Es bleibt das einzige auf „The Outsider“. Ist der Kater ausgestanden, schreibt Rodney Crowell doch lieber selbst, und das in einer Klasse, die Country – wie hier – nur noch als eine Farbe unter vielen kennt und alle Stilmittel nach eigenem Gusto formt, integriert, weiterspinnt. Der stolze Titelsong rollt auf R&B-Gleisen mit überraschender Weichenstellung, der gelassene Rundumschlag „You Can’t Turn Back Now“ zapft kräftig an irischen Folk-Quellen vor verdrehter Pop-Bridge, „Dancin‘ Circles Round The Sun“ shuffelt wie Bolle im Geiste Buddy Hollys und glänzt mit verschmitzter Lebenshilfe. „In between the mask you wear, wash your face and comb your hair“, empfiehlt Crowell, der Humorist.
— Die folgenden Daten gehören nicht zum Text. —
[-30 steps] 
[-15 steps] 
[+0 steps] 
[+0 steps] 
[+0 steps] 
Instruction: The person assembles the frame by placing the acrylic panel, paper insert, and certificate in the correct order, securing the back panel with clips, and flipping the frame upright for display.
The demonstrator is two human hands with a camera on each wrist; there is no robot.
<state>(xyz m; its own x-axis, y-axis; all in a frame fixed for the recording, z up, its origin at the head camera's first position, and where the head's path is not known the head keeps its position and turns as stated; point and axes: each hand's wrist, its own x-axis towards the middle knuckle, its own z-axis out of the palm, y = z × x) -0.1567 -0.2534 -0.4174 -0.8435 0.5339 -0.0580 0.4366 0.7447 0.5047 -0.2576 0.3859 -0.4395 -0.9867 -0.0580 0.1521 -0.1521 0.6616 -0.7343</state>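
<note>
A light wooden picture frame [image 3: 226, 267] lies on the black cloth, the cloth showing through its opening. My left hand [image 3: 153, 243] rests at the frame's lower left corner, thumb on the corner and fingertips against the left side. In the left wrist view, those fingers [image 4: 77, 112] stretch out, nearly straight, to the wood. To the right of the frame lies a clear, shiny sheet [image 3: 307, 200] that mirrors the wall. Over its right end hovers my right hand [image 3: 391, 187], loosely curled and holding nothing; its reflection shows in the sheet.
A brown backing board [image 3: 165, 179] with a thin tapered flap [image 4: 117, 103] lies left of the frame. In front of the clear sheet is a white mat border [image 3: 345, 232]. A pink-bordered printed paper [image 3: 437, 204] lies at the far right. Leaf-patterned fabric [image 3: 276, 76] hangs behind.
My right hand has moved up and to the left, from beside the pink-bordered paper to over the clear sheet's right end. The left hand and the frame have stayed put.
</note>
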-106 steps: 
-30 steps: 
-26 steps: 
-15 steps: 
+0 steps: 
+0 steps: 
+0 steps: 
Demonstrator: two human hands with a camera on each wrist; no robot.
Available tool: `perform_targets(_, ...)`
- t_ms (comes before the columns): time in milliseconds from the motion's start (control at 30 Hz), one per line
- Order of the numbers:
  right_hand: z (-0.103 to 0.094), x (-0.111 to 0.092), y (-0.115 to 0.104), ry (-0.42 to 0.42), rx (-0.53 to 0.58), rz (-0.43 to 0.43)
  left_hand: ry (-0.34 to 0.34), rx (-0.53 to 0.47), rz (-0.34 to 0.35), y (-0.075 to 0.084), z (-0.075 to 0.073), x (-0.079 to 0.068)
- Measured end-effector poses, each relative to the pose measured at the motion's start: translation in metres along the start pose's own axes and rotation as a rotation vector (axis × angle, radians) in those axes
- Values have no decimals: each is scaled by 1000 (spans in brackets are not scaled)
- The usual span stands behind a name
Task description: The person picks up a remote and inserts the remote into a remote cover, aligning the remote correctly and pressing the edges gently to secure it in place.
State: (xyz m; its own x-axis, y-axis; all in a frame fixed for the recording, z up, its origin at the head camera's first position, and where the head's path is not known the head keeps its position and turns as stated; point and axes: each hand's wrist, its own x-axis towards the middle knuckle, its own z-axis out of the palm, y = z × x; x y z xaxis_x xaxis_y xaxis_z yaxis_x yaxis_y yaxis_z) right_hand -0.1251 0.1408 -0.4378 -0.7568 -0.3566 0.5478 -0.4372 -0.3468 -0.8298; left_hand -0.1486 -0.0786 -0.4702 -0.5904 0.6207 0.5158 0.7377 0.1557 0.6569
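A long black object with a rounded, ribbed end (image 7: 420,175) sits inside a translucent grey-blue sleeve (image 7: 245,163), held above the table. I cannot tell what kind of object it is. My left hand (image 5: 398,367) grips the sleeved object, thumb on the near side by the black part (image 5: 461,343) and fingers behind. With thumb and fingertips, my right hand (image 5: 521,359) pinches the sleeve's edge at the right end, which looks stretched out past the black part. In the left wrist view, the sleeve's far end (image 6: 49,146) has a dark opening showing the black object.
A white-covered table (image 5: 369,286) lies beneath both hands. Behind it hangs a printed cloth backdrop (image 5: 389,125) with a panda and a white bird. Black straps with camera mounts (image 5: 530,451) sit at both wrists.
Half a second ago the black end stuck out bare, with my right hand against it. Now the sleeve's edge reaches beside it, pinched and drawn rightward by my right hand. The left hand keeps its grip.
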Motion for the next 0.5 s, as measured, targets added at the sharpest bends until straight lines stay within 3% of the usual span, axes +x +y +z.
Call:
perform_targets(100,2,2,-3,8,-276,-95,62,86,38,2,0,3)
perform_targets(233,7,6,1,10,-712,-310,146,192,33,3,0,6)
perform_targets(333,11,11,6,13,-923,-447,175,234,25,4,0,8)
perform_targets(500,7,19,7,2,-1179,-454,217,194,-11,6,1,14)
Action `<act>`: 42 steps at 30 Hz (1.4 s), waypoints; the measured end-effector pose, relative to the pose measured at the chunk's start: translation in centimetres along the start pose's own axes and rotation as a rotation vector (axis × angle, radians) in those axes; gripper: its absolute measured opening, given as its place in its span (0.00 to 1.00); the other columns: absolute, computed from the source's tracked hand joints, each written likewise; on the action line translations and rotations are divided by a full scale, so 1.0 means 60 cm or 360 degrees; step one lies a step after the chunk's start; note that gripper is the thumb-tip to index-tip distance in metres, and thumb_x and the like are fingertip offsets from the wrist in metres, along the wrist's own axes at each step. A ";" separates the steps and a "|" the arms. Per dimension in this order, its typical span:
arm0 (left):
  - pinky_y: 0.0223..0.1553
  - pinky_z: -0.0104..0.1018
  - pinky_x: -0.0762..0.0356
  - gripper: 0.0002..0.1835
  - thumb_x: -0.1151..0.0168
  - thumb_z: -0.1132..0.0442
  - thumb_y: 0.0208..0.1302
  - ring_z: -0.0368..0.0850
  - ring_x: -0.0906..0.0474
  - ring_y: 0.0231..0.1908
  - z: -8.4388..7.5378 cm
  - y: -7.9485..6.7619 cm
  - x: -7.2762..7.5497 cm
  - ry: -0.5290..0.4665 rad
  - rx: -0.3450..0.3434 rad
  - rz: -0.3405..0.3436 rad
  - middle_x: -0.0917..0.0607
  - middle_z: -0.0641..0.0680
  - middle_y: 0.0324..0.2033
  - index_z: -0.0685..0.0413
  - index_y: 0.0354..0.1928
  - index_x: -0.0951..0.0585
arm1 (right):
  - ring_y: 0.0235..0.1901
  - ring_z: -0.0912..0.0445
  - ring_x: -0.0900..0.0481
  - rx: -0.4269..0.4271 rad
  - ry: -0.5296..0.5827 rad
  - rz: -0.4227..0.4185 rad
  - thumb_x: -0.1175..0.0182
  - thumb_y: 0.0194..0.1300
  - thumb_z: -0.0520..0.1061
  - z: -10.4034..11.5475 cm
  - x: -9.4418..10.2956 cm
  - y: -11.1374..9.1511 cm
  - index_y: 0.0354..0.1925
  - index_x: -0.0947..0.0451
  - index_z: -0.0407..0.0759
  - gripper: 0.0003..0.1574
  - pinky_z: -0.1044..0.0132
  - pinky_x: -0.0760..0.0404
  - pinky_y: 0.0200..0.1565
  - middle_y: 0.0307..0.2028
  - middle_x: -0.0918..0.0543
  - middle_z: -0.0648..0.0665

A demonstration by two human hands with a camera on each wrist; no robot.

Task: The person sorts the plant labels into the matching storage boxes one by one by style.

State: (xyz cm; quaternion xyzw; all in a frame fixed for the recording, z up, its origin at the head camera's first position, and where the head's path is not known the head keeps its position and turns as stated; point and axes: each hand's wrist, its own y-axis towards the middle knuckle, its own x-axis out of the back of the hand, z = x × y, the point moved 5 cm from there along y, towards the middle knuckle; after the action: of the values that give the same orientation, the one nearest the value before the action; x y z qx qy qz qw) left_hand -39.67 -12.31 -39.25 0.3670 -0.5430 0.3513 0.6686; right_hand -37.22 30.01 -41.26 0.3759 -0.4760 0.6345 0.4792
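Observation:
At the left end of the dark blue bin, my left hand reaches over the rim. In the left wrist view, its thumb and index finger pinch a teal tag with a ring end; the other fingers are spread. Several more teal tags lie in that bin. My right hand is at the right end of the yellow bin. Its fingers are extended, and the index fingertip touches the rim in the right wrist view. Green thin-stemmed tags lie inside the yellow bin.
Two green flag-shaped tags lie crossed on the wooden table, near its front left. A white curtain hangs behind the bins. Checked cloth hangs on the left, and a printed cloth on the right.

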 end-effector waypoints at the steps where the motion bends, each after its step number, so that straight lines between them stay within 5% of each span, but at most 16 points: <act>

Als reuiger Prediger tritt er hingegen im beschwörenden „Ignorance Is The Enemy“ vor die Gemeinde, und weil die Botschaft allein doch schwer zu tragen ist, dürfen auch noch Harris und John Prine als sprechende Meßdiener ran.

Leider träumt Rodney Crowell nicht nur von diesem „Glasgow Girl“, dem er als gestandener Pop-Romantiker huldigt, sondern auch davon, US-Verteidigungsminister zu sein. Dann kann er nicht anders und stürmt glatt die Bar seines Vertrauens, um dort musikalische Flugblätter zu verteilen, die niemand so recht lesen möchte. „Don’t Get Me Started“? Eben.